### Problem to solve
A faithful, complete copy of the entries below is required, with images removed.

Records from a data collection
================================
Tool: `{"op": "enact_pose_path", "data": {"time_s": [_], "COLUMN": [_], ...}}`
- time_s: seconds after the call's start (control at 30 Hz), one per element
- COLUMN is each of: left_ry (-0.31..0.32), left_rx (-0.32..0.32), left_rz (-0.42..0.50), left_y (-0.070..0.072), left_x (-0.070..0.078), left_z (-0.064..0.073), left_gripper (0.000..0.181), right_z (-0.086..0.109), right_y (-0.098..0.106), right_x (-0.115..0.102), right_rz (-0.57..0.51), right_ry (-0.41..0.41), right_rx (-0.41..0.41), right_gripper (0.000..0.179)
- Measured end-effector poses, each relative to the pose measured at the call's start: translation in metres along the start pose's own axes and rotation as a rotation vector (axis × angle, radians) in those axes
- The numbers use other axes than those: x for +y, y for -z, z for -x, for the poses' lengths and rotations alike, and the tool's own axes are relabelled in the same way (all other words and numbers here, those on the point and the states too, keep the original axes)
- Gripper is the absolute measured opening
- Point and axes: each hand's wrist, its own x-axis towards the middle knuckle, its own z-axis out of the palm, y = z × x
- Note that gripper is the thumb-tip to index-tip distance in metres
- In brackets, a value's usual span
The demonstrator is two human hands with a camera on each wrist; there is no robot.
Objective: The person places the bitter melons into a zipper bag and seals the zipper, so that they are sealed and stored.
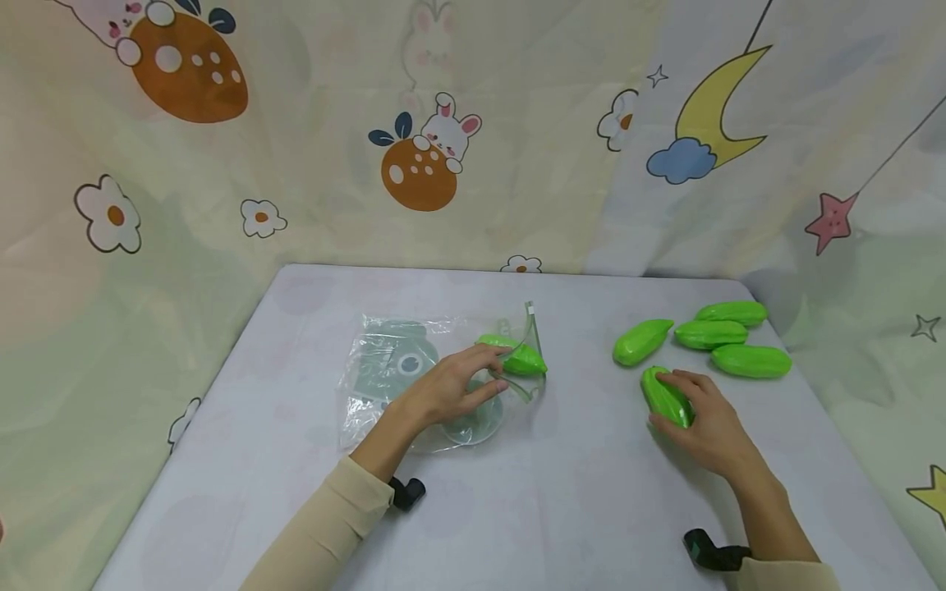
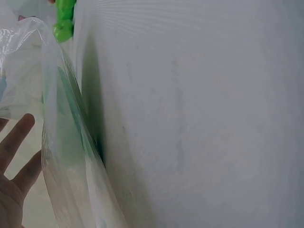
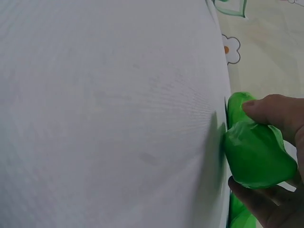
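Observation:
A clear zip bag (image 1: 399, 377) with a pale green printed figure lies flat on the table, its mouth facing right. One glossy green toy vegetable (image 1: 523, 359), long and ridged, lies inside at the mouth. My left hand (image 1: 461, 382) rests over the bag with fingers spread at the parted mouth; in the left wrist view its straight fingers (image 2: 18, 137) show beside the bag's film (image 2: 64, 128). My right hand (image 1: 705, 419) grips another green toy vegetable (image 1: 661, 398) between thumb and fingers, close over the table. In the right wrist view that vegetable (image 3: 259, 156) hides part of the fingers.
Beyond my right hand lie several more green toy vegetables (image 1: 641, 342), three of them bunched near the table's right edge. The white-covered table (image 1: 473, 525) meets a patterned cloth backdrop (image 1: 517, 180). Black wrist devices (image 1: 715, 552) sit at both cuffs.

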Motion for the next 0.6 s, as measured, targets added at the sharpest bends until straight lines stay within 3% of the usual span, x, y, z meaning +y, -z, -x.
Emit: {"op": "enact_pose_path", "data": {"time_s": [0.17,0.33,0.6], "left_ry": [-0.002,0.001,0.001], "left_rx": [0.000,-0.004,0.008], "left_rz": [0.005,0.002,0.003], "left_y": [0.000,0.000,0.000], "left_x": [0.001,0.001,0.002], "left_z": [0.000,-0.001,-0.001], "left_gripper": [0.012,0.012,0.012], "right_z": [-0.003,-0.006,-0.014], "right_y": [0.002,0.005,0.004], "right_x": [0.000,-0.002,-0.006], "right_rz": [-0.004,-0.015,-0.013], "right_ry": [0.008,0.024,0.125], "right_rx": [0.014,0.081,0.163], "right_gripper": [0.065,0.068,0.073]}}
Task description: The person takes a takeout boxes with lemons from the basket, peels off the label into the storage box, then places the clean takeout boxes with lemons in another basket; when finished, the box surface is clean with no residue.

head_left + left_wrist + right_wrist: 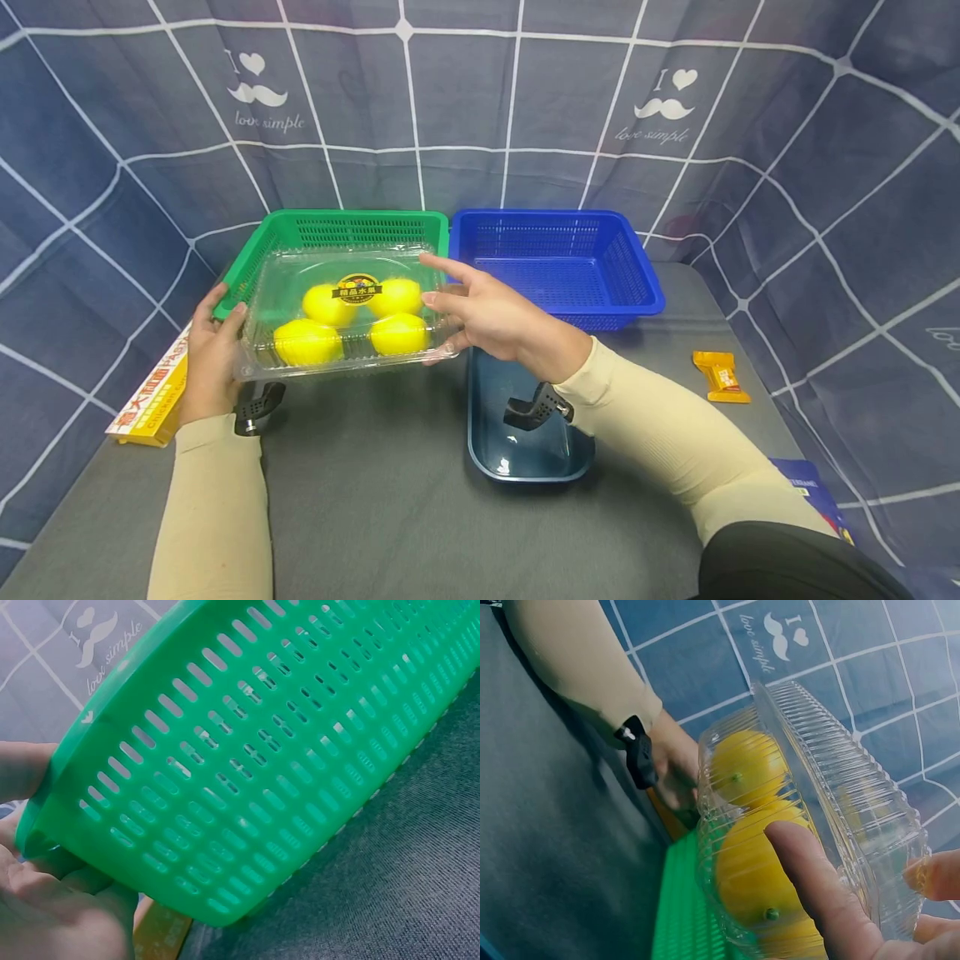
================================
### Reply
Tool: `{"op": "enact_pose_path", "data": {"time_s": [_], "COLUMN": [_], ...}}`
- time_s: seconds after the call's start (control at 30 Hz), one per element
- COLUMN is each of: left_ry (-0.31..0.32), left_rx (-0.32..0.32), left_rz (-0.42..0.50), left_y (-0.070..0.072), left_x (-0.070..0.078), left_z (-0.064..0.073), left_gripper (0.000..0.181), right_z (-0.086..0.109), right_y (-0.098..0.106), right_x (-0.115..0.102), right_rz (-0.57..0.51), right_ry (-0.41..0.41), right_rx (-0.41..0.41), right_gripper (0.000..0.179)
- Measured end-effector poses, each relative to the pose measured at the call's start: translation in metres along the start pose's own axes and rotation as a rotation vector (axis × angle, radians) in those axes
- The numbers use other axes than those: x for +y, y for -z, z for -x, for the poses' lengths and rotations alike, and the tool's own axes are relabelled in the same way (all other words and numbers here, those on the point and the states too, keep the original axes)
- Gripper is the absolute measured opening
- Point and axes: each hand's wrist, its own x-axis towards the middle knuckle, its own z-axis out of the palm, y = z × x
- Note that gripper is the thumb-tip to index-tip distance in metres
- In brackets, a value's usual span
The demonstrator is two human hands with a camera on each wrist; there is no robot.
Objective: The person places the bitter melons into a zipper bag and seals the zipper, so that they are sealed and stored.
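Observation:
A clear zip bag (image 1: 399, 377) with a pale green printed figure lies flat on the table, its mouth facing right. One glossy green toy vegetable (image 1: 523, 359), long and ridged, lies inside at the mouth. My left hand (image 1: 461, 382) rests over the bag with fingers spread at the parted mouth; in the left wrist view its straight fingers (image 2: 18, 137) show beside the bag's film (image 2: 64, 128). My right hand (image 1: 705, 419) grips another green toy vegetable (image 1: 661, 398) between thumb and fingers, close over the table. In the right wrist view that vegetable (image 3: 259, 156) hides part of the fingers.
Beyond my right hand lie several more green toy vegetables (image 1: 641, 342), three of them bunched near the table's right edge. The white-covered table (image 1: 473, 525) meets a patterned cloth backdrop (image 1: 517, 180). Black wrist devices (image 1: 715, 552) sit at both cuffs.
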
Motion for the next 0.6 s, as measured, targets added at the sharpest bends until straight lines stay within 3% of the usual span, x, y, z meaning +y, -z, -x.
Emit: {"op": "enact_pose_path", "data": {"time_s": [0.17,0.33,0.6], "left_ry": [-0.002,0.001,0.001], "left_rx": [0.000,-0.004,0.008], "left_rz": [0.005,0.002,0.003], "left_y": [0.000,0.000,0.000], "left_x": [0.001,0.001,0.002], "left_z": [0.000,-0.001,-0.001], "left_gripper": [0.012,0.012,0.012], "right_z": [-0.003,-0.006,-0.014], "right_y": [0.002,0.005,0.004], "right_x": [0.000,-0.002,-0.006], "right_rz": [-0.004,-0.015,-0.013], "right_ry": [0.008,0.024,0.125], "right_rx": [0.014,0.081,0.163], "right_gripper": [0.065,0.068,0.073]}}
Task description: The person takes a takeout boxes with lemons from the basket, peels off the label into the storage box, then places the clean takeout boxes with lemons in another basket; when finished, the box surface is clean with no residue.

head_left + left_wrist + right_wrist: 

There is no more to the output.